SOURCE MATERIAL START

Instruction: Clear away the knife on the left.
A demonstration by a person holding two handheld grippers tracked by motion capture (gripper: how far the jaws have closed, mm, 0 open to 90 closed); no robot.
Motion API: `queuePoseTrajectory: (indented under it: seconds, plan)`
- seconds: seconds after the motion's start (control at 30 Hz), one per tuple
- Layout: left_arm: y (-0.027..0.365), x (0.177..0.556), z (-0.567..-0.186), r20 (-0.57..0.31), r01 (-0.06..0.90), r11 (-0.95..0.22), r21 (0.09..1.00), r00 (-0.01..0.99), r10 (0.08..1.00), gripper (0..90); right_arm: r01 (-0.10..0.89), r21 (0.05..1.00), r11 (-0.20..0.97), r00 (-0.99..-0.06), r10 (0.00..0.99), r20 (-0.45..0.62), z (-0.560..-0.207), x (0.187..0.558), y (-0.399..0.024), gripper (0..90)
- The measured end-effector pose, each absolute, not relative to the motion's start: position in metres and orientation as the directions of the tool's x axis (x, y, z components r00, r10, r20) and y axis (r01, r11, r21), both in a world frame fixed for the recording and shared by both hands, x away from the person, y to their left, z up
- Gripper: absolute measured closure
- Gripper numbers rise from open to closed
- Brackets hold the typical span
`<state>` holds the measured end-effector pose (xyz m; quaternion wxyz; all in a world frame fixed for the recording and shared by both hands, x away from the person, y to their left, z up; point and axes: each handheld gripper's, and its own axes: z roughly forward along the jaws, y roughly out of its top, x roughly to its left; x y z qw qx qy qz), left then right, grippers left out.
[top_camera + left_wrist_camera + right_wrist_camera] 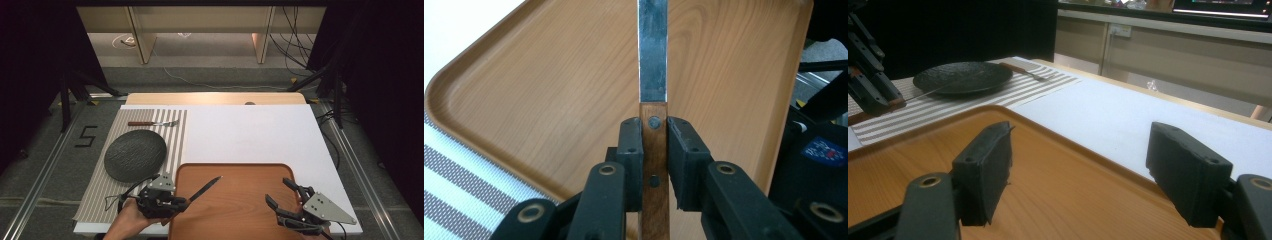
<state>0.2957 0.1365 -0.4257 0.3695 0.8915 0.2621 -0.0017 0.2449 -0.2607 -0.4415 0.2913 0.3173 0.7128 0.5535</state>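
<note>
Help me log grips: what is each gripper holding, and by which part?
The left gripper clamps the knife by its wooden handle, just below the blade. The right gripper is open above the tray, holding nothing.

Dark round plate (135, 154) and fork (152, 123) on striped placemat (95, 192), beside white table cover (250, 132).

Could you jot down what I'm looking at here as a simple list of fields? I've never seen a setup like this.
Left hand-held gripper: shut on the knife by its wooden handle, blade over the tray
Right hand-held gripper: open, holding nothing, above the tray
Tray: brown wood-look, at the near edge
Plate: dark, round, on the striped mat
Fork: on the mat beyond the plate
</note>
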Motion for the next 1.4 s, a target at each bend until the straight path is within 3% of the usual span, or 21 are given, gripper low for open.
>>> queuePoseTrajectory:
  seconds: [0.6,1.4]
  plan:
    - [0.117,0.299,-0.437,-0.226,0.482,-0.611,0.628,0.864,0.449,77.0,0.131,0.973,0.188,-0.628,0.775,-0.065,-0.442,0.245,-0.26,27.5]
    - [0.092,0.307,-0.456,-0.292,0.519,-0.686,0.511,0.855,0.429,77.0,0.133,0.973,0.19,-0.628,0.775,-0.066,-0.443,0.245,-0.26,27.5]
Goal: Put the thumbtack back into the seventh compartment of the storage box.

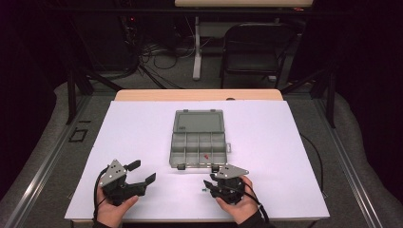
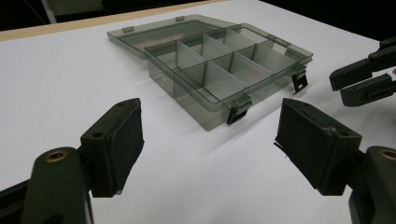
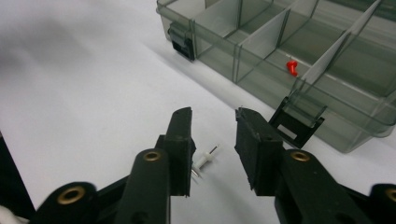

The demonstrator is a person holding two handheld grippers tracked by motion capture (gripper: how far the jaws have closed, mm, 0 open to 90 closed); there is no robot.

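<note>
Two grippers low near front edge of table (image 1: 142, 118), both parted, nothing held. Left gripper (image 1: 139, 173) jaws spread wide, idle toward front-left corner. Right gripper (image 3: 214, 135) jaws partly apart, straddling white pushpin (image 3: 204, 161) lying on table just before organiser box (image 1: 197, 142). Box sits mid-table, lid back, red pushpin (image 3: 292, 67) already in front-row compartment. Likely step: pick white pin. Advice: lower until pads reach table, centre on plastic head, not needle; close gently so pin doesn't skid or flip.
</note>
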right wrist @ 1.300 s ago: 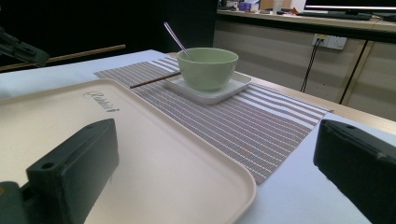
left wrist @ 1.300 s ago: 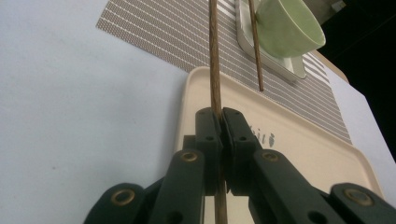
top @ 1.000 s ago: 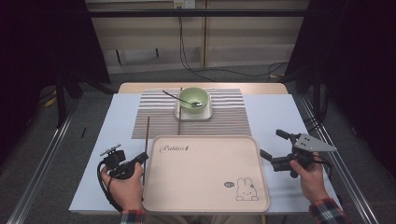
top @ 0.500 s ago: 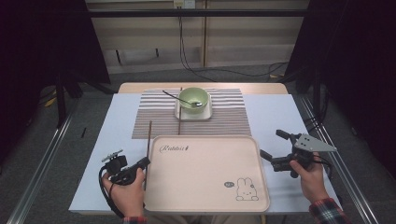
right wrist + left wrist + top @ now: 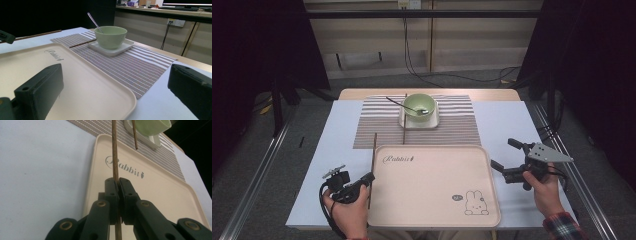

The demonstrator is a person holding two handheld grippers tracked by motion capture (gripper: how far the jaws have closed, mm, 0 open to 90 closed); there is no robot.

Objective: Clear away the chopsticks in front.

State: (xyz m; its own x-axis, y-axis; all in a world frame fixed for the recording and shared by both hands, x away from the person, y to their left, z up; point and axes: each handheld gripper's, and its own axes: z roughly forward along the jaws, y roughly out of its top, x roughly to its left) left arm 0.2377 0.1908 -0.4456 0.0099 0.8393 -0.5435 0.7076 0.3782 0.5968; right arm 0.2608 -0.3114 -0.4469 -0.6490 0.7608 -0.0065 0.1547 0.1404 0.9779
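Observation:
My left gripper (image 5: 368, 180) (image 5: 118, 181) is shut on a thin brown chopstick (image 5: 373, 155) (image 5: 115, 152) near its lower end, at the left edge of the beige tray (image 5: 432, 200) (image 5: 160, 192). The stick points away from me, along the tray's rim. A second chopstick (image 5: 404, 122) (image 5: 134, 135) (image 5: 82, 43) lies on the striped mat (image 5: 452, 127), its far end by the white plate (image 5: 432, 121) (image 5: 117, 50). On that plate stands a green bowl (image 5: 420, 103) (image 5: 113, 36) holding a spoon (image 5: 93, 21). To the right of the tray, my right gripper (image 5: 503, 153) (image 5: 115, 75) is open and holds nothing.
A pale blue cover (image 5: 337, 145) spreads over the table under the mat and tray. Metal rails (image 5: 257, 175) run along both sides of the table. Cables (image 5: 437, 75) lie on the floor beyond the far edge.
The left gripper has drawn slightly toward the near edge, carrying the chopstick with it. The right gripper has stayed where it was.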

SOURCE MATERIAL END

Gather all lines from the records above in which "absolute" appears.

- _EXERCISE RESPONSE_:
- The measured end-effector pose, each absolute, not relative to the motion's start: position in metres and orientation as the directions of the tool's x axis (x, y, z components r00, r10, r20) and y axis (r01, r11, r21), both in a world frame fixed for the recording and shared by both hands, x away from the person, y to their left, z up
- Gripper: absolute measured closure

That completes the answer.